Visualizing the P-Value for Maya's Test
# ============================================================
# VISUALIZATION: P-value for Maya's hypertension test
# ============================================================
fig, axes = plt.subplots(1, 2, figsize=(14, 5))
# --- Panel 1: Maya's one-tailed test ---
ax = axes[0]
x_vals = np.linspace(-4, 4, 1000)
y_vals = stats.norm.pdf(x_vals)
ax.plot(x_vals, y_vals, 'k-', linewidth=2)
ax.fill_between(x_vals, y_vals, where=(x_vals >= 2.00),
color='coral', alpha=0.4,
label=f'p-value = 0.023')
ax.axvline(x=2.00, color='red', linestyle='--', linewidth=1.5,
label='z = 2.00 (observed)')
ax.axvline(x=1.645, color='blue', linestyle=':', linewidth=1.5,
label='z* = 1.645 (critical)')
ax.set_title("Maya's Test: Hypertension Prevalence\n"

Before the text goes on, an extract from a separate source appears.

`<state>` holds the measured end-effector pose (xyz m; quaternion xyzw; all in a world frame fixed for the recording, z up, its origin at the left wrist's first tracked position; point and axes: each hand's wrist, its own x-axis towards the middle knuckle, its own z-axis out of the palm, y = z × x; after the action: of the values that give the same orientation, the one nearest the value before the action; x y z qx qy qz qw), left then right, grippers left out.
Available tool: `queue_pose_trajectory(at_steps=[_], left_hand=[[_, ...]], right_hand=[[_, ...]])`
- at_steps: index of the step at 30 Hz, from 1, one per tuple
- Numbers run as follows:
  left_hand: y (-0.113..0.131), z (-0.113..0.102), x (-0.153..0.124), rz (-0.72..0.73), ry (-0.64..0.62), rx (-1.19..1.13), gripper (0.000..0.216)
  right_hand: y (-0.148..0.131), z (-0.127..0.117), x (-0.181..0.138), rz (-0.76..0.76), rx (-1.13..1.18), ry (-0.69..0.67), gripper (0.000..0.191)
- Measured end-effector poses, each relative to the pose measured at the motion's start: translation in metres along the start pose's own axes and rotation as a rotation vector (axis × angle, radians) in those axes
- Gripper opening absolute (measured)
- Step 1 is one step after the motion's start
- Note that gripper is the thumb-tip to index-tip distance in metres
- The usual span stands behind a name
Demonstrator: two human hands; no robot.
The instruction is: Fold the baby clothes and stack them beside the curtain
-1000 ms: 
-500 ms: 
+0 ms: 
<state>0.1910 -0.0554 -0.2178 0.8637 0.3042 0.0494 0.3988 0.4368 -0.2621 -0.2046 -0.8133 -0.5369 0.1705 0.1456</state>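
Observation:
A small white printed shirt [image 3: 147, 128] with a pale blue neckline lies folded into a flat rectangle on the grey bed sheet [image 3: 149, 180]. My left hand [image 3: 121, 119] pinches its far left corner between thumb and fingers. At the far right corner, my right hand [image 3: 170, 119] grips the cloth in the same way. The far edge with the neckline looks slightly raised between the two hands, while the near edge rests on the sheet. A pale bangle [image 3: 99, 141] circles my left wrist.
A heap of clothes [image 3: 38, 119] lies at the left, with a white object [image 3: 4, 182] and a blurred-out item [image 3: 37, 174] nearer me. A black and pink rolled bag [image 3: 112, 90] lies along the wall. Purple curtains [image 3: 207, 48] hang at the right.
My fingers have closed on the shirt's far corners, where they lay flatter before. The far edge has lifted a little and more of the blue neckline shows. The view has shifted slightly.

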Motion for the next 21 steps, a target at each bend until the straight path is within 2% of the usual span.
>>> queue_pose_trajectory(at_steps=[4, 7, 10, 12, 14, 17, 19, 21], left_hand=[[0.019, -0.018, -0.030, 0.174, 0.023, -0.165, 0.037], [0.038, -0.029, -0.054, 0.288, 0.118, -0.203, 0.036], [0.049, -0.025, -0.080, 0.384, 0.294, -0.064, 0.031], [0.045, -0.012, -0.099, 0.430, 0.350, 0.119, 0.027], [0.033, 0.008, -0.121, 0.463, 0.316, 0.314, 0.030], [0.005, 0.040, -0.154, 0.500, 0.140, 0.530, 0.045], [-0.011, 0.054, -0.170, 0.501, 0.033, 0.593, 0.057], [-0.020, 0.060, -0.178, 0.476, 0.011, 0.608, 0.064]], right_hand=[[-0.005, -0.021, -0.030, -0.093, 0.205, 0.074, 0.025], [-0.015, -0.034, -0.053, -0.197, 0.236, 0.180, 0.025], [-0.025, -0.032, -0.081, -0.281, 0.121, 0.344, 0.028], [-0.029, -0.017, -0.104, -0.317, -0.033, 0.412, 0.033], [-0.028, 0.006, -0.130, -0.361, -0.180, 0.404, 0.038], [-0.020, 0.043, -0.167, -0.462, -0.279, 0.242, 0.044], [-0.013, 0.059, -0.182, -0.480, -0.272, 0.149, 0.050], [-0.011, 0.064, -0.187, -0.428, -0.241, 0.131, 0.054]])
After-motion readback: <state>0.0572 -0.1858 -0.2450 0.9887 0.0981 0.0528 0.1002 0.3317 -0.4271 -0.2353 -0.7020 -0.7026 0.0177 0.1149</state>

r"$H_0: p = 0.47$ vs $H_a: p > 0.47$",
fontsize=12)
ax.set_xlabel('z-score')
ax.set_ylabel('Density')
ax.legend(fontsize=9)
ax.annotate('Reject H₀', xy=(2.8, 0.02), fontsize=11,
ha='center', color='red', fontweight='bold')
# --- Panel 2: Sam's one-tailed test ---
ax = axes[1]
ax.plot(x_vals, y_vals, 'k-', linewidth=2)
ax.fill_between(x_vals, y_vals, where=(x_vals >= 1.30),
color='skyblue', alpha=0.4,
label=f'p-value = 0.097')
ax.axvline(x=1.30, color='blue', linestyle='--', linewidth=1.5,
label='z = 1.30 (observed)')
ax.axvline(x=1.645, color='red', linestyle=':', linewidth=1.5,
label='z* = 1.645 (critical)')
ax.set_title("Sam's Test: Daria's Shooting\n"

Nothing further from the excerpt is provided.